UW-Oshkosh Suzuki violin instructor Kathy Roché said the repetition of music is necessary because the rhythms in songs such as "Twinkle, Twinkle Little Star" appear again in more difficult pieces and the repetition will enable the child to remember these rhythms.

Sanderson’s daughter Rachel has played Suzuki violin since she was 4 years old. She has graduated to the second book of Suzuki music and began to read notes in February.

"The pieces are harder and longer (in Book Two) but note reading is starting to get easier," Rachel said.

Roché said she believes the students should understand the pitches before reading notes or they will be overwhelmed with what they have to learn later.

A total of 80 families with 115 children are enrolled in the program introduced 25 years ago by Geraldine Grine, wife of music department chair James Grine. By the mid-1980s, the Suzuki instructors taught violin, piano and cello.

Goodwin said the program’s 16 children in the late 1970s grew to at most 125 students in recent years. The program has two full-time instructors for violin and cello, and a part-time piano instructor, Santha Goodwin. The violin instructors, Goodwin and Roché, have full schedules and a waiting list of about 15 children. Goodwin said they are pushing for more Suzuki cello students for instructor Nancy Kaphaem.

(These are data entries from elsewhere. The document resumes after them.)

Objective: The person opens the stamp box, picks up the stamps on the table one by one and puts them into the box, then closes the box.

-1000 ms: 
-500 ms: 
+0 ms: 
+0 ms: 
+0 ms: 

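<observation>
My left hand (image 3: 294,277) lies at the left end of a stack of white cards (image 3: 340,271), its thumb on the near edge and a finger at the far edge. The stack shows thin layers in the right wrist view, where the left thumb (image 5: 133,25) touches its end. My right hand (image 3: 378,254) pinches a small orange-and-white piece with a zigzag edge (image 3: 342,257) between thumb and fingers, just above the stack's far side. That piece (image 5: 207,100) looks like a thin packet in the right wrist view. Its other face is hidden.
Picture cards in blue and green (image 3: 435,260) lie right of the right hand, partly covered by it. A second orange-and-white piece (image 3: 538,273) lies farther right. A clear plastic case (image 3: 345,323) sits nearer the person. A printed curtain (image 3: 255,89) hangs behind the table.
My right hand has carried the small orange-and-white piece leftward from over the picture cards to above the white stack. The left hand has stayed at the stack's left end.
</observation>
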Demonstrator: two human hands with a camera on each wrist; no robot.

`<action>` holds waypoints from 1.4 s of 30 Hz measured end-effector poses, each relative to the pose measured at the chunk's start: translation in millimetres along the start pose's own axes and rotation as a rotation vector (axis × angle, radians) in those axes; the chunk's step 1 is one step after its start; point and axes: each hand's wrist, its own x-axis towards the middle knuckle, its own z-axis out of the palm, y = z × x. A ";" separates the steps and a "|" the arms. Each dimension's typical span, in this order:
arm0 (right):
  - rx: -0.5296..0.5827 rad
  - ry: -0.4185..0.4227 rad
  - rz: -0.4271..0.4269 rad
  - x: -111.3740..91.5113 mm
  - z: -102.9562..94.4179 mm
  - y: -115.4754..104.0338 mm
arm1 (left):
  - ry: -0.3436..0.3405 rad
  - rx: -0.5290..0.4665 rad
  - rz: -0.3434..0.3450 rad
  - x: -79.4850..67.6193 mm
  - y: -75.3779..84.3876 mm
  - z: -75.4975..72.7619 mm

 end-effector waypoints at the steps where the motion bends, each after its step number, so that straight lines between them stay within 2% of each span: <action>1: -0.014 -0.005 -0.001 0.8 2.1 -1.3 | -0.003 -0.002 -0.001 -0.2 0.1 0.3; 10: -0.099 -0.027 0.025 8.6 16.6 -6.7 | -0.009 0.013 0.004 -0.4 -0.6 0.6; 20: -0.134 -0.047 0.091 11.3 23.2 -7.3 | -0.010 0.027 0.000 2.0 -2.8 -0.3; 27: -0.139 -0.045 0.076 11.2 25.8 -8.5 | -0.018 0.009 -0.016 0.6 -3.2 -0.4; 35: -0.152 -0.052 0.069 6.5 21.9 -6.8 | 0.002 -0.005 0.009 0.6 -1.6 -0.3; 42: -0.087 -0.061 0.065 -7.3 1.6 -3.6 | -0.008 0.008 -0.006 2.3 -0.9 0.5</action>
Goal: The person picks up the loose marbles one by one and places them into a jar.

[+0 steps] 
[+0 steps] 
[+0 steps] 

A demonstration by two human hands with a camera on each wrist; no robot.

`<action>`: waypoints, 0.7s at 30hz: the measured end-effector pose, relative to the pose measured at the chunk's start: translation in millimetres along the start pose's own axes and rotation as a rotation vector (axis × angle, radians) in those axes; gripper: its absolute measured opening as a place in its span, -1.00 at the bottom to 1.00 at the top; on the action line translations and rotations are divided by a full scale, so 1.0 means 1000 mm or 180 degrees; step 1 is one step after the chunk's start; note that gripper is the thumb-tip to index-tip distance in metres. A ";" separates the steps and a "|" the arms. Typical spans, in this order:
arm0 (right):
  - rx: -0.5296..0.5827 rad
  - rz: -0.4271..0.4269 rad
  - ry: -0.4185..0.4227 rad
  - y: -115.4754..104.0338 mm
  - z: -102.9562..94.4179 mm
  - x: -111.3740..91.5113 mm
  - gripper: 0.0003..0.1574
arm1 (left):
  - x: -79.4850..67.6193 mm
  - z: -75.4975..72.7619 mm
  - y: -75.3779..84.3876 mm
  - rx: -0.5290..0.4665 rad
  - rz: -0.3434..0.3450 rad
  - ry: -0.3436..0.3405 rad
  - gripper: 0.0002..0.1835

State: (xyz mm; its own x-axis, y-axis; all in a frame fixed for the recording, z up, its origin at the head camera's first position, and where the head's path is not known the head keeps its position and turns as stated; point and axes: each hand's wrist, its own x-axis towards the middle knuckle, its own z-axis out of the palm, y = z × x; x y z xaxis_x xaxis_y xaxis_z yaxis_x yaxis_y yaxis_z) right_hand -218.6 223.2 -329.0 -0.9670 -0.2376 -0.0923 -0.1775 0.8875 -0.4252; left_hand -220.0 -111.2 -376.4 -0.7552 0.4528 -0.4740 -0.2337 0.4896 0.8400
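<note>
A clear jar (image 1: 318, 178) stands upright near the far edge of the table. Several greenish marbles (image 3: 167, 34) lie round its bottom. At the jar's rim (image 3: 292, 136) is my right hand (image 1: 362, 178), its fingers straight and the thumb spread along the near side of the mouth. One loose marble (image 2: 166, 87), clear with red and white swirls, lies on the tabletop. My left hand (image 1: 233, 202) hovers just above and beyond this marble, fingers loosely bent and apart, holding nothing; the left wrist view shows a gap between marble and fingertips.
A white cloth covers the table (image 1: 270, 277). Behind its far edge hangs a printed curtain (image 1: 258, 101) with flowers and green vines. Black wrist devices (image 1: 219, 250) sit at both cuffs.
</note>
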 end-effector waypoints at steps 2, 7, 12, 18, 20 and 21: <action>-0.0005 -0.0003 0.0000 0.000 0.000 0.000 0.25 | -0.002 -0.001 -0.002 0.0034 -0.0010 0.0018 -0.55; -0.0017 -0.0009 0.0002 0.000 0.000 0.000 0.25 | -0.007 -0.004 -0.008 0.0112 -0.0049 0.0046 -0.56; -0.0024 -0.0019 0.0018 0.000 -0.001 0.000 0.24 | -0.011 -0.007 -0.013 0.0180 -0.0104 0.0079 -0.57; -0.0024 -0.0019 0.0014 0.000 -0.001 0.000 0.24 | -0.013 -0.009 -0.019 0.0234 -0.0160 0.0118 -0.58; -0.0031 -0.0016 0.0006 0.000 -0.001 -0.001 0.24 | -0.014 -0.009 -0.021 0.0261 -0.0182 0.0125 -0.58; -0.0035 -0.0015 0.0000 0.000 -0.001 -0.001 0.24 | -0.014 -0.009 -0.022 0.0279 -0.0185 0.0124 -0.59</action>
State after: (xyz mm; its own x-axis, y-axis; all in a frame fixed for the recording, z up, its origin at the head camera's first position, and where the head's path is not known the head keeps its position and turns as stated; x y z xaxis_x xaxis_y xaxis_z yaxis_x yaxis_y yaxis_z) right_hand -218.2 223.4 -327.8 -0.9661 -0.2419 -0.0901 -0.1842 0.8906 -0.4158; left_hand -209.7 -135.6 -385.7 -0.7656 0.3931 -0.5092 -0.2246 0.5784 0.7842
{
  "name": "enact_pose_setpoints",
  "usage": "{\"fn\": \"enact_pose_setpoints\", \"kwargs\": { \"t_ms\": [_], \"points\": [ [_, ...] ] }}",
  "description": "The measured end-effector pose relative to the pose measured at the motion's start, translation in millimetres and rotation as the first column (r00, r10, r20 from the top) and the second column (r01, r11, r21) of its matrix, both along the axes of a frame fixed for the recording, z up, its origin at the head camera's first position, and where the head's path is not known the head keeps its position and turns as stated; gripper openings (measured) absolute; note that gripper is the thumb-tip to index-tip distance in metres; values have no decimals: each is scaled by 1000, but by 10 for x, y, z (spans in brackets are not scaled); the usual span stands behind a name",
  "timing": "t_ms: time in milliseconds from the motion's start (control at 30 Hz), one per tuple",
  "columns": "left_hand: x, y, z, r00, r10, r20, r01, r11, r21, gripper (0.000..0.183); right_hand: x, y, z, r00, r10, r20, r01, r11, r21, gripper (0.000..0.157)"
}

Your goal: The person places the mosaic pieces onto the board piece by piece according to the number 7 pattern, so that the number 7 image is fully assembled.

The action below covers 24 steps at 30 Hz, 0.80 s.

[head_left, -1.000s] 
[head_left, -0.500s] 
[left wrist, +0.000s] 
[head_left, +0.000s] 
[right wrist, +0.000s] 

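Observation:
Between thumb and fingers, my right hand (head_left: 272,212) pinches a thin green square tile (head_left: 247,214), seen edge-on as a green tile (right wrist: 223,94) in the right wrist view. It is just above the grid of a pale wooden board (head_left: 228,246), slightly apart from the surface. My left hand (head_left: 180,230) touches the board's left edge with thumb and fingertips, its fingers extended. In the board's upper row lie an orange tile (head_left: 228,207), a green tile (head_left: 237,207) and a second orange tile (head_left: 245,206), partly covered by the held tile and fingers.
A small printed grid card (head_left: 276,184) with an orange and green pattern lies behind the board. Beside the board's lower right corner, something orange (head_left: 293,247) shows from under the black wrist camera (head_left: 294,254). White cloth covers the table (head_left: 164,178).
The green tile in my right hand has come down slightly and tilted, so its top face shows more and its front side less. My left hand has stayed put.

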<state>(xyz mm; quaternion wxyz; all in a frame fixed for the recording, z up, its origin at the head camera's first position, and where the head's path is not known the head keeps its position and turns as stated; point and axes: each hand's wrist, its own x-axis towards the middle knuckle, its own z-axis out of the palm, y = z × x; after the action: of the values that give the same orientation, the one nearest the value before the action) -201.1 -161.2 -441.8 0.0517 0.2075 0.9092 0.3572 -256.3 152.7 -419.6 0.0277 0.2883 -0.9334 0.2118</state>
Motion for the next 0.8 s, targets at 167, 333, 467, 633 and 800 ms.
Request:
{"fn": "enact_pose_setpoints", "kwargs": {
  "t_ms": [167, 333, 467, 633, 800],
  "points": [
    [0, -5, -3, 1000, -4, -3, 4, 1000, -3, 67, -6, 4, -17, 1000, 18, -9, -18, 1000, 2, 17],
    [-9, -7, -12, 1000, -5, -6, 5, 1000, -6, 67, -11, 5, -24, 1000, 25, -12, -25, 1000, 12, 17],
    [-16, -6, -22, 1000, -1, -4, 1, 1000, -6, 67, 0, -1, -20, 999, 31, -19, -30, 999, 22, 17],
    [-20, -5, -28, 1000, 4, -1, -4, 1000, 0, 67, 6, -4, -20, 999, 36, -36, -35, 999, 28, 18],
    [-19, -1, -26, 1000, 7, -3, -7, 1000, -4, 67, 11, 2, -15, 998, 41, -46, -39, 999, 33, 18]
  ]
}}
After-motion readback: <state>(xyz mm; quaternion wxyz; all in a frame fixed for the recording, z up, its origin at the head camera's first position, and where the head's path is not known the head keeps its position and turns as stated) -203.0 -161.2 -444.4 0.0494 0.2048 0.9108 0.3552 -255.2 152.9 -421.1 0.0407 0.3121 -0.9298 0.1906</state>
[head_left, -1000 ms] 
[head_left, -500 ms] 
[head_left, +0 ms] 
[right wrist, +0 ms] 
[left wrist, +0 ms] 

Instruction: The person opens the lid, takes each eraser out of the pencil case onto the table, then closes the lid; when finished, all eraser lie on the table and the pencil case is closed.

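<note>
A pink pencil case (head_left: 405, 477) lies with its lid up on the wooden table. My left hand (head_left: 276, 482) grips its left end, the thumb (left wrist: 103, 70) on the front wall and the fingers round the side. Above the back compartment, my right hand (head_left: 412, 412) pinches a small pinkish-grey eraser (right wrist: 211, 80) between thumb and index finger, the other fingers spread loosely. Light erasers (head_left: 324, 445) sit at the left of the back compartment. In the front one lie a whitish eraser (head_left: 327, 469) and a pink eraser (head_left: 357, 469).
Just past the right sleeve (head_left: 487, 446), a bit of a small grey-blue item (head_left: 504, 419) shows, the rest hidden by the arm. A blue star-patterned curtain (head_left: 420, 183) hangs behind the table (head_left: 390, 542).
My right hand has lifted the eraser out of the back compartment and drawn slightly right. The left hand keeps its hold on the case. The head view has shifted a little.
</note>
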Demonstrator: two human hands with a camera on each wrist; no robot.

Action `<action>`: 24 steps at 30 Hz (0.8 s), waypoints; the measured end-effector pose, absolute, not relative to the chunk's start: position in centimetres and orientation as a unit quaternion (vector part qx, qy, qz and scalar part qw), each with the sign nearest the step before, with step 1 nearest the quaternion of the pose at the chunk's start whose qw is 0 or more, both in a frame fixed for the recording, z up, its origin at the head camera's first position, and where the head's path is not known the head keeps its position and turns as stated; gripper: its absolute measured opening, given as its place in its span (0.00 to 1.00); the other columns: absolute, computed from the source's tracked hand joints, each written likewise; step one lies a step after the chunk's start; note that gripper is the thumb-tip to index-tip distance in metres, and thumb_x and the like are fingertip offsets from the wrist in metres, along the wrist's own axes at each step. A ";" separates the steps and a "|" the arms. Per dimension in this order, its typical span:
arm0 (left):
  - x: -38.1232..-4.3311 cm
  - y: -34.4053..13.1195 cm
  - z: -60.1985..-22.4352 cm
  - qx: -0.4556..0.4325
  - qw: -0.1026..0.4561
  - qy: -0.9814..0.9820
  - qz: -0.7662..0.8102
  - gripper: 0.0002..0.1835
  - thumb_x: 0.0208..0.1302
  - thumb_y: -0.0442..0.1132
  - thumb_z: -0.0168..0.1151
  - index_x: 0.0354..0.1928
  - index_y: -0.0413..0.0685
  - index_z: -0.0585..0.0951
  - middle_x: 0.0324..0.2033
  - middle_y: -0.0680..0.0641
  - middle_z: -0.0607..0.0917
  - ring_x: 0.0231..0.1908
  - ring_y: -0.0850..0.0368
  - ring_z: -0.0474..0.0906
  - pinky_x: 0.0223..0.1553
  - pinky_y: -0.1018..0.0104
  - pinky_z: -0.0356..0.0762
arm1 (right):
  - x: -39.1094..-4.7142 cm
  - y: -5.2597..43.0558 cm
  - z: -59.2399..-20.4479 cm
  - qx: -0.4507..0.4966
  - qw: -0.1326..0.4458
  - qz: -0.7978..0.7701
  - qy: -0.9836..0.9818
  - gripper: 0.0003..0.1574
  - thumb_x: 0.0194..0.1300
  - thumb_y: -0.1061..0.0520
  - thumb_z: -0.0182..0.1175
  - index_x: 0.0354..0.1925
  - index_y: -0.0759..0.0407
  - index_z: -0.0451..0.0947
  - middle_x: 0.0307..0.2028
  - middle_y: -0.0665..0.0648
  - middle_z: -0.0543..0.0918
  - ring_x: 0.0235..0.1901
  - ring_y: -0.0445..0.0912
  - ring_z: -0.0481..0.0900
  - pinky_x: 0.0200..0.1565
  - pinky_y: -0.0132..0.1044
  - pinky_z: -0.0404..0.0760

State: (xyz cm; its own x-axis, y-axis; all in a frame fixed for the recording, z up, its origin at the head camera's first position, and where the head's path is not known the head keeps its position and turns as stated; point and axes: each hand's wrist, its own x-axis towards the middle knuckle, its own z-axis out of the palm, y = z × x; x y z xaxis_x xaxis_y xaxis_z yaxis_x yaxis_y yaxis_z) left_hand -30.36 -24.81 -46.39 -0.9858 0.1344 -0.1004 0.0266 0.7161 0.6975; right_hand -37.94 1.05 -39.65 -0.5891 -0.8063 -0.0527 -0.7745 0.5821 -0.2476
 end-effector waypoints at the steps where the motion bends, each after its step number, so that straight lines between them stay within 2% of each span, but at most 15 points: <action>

Anna Heike, 14, has played cello since she was 4 years old. She said she has continued her cello training because she likes playing with her friends, and the consistent practicing and lessons help her polish the pieces more. She plans to try to continue the program even after high school graduation.

With older students graduating from high school and some moving from home, registration will open this summer for those on the waiting list or other newcomers ready to commit to the program, Goodwin said.